Trump Is About to Wage a Dumb Trade War Against China

This article first appeared on the Cato Institute site.

Rumors abound that the Trump administration will soon pursue “significant” retaliatory actions in response to alleged Chinese intellectual property rights (IPR) violations, pursuant to “Section 301” of U.S. trade law.

While Chinese government IPR policies are indeed cause for concern and while Section 301 does permit the U.S. executive branch to act unilaterally in response to certain foreign trade actions, there is a smart and a not-so-smart approach to these issues, with the latter likely to be unintended by Congress, inconsistent with U.S. trade agreement obligations, ineffective, harmful for U.S. consumers and exporters, and met with a legitimate rebuke from not only China but also other U.S. trading partners.

The alternative, on the other hand, would present the President with a golden opportunity to pursue a smart U.S. trade policy response to a serious issue that could achieve the same objectives as the other option, but in a more strategic and effective manner.

GettyImages-871894534 Donald Trump and China's President Xi Jinping on November 9, 2017 in Beijing, China. Thomas Peter-Pool/Getty

If reports are to be believed, the President is unfortunately not inclined to take the smart approach.

Section 301 of the Trade Act of 1974 provides the U.S. executive branch with the authority to enforce U.S. rights under international trade agreements and to respond to certain foreign “unfair” practices not covered by trade agreements.

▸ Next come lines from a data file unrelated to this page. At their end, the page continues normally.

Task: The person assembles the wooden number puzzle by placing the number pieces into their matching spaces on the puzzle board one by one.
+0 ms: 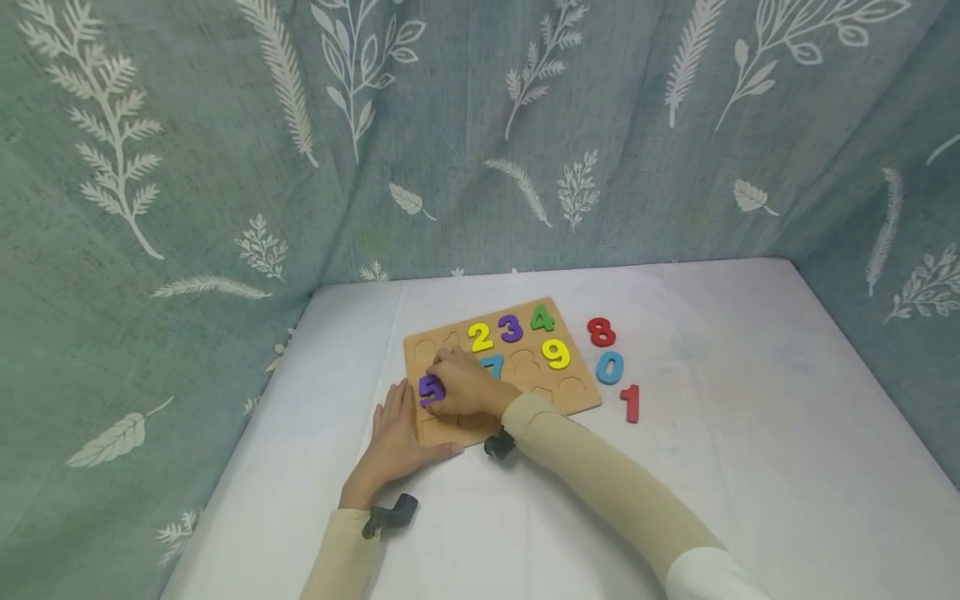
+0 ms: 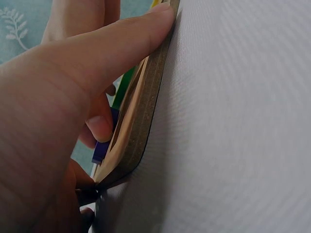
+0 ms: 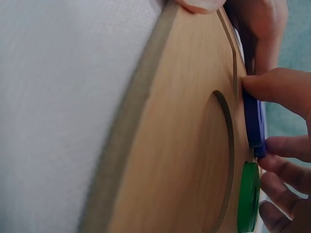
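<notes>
A wooden number puzzle board (image 1: 528, 335) lies slightly turned on the white cloth. My right hand (image 1: 465, 383) reaches over its left part and pinches a purple number 5 (image 1: 431, 390) between thumb and fingers. In the right wrist view the thumb is on one end of the purple 5 (image 3: 252, 116), fingertips at the other. Right beside it sits a green piece (image 3: 249, 199), which the right hand hides in the head view. My left hand (image 1: 393, 446) rests around the board's near left corner, fingers along the left edge and thumb extended along the front edge.
On the board are a yellow 2 (image 1: 481, 337), purple 3 (image 1: 510, 328), green 4 (image 1: 542, 317), yellow 9 (image 1: 556, 354) and partly covered blue 7 (image 1: 493, 365). Right of it lie a red 8 (image 1: 602, 332), blue 0 (image 1: 610, 367) and red 1 (image 1: 632, 403).
</notes>
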Demonstrator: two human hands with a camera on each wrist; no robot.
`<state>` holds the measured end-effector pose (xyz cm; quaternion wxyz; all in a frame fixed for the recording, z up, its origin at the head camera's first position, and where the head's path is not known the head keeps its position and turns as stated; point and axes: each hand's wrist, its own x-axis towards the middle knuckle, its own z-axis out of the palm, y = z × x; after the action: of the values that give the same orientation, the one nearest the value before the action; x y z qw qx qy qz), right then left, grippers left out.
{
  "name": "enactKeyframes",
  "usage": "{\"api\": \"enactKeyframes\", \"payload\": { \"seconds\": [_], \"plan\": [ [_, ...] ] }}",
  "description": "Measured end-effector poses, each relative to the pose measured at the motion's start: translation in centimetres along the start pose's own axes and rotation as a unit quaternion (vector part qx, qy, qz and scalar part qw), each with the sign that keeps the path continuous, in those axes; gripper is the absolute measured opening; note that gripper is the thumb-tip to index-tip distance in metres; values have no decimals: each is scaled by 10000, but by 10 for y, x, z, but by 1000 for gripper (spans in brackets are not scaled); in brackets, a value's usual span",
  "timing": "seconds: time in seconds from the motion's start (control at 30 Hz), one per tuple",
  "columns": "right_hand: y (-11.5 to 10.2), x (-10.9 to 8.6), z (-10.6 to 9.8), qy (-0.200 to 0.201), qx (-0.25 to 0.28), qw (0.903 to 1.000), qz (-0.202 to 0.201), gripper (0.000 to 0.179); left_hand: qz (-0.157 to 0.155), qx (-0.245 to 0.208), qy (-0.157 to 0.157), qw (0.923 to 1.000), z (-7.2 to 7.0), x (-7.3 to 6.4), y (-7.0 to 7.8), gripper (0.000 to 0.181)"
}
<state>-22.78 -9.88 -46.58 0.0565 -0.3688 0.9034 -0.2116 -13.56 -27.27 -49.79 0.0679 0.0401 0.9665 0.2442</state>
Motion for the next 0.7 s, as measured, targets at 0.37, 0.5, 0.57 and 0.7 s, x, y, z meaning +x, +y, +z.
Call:
{"api": "enactKeyframes", "payload": {
  "seconds": [0.37,0.5,0.57,0.7],
  "plan": [
    [3,2,-1,-61,-15,9999,134,60,-56,52,-52,10000,1,1,-1,149],
    [4,2,-1,-31,-8,9999,96,61,-79,78,-74,9999,0,2,-2,149],
    [4,3,-1,-15,-28,10000,70,60,-101,61,-82,9999,0,2,-2,149],
    [4,3,-1,-46,-32,10000,64,61,-154,44,-96,9998,1,1,-2,149]
  ]
}}
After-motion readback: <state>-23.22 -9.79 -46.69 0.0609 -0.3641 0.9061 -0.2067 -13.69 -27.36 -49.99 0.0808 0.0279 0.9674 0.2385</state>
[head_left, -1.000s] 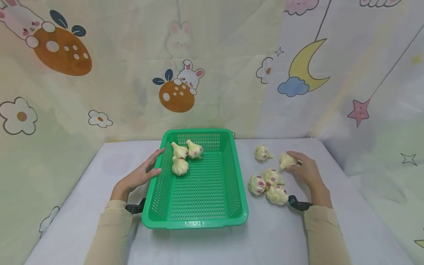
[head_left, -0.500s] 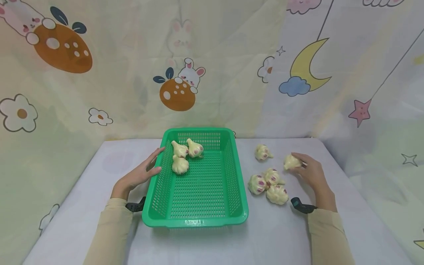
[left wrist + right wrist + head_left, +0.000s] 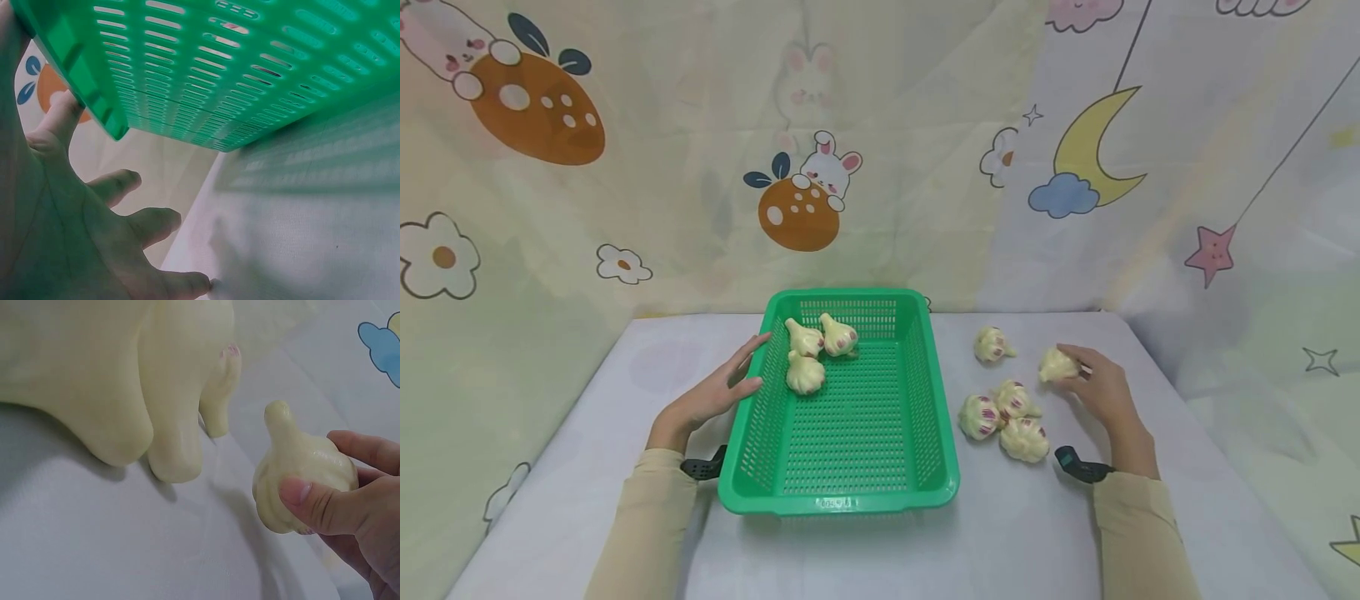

Section 301 is the principal statutory mechanism under which the President may unilaterally (1) determine that a foreign country has violated existing trade agreements or has engaged in acts that are “unjustifiable” or “unreasonable” and burden U.S. commerce; and (2) take retaliatory action to enforce U.S. rights under a trade agreement or to obtain the elimination of the foreign country act in question.

The United States Trade Representative (USTR) makes determinations, initiates and conducts investigations, and implements any retaliatory action under Section 301.

Prior to the advent of the World Trade Organization (WTO) dispute settlement system in 1995, USTR frequently invoked Section 301 to seek to eliminate “unfair” foreign government trade practices.

The mechanism’s frequent use was in large part due to the fact that the WTO’s predecessor – the General Agreement on Tariffs and Trade (GATT) – provided for less coverage and less accountability than the new WTO system. With the WTO now online and with new WTO rules against Members’ unilateral retaliation (more on this below), Section 301 fell into disuse, with only a few actions since the late 1990s.

In August of last year, however, USTR initiated an investigation of China under Section 301, which sought “to determine whether acts, policies, and practices of the Government of China related to technology transfer, intellectual property, and innovation are unreasonable or discriminatory and burden or restrict U.S. commerce.” USTR’s notice of initiation lists four types of conduct that were to be examined in the investigation (emphasis mine):

  1. The Chinese government reportedly uses a variety of tools, including opaque and discretionary administrative approval processes, joint venture requirements, foreign equity limitations, procurements, and other mechanisms to regulate or intervene in U.S. companies’ operations in China, in order to require or pressure the transfer of technologies and intellectual property to Chinese companies;

  2. The Chinese government’s acts, policies and practices reportedly deprive U.S. companies of the ability to set market-based terms in licensing and other technology-related negotiations with Chinese companies and undermine U.S. companies’ control over their technology in China;

  3. The Chinese government reportedly directs and/or unfairly facilitates the systematic investment in, and/or acquisition of, U.S. companies and assets by Chinese companies to obtain cutting-edge technologies and intellectual property and generate large-scale technology transfer in strategic industries; and

  4. The investigation will consider whether the Chinese government is conducting or supporting unauthorized intrusions into U.S. commercial computer networks or cyber-enabled theft of intellectual property, trade secrets, or confidential business information.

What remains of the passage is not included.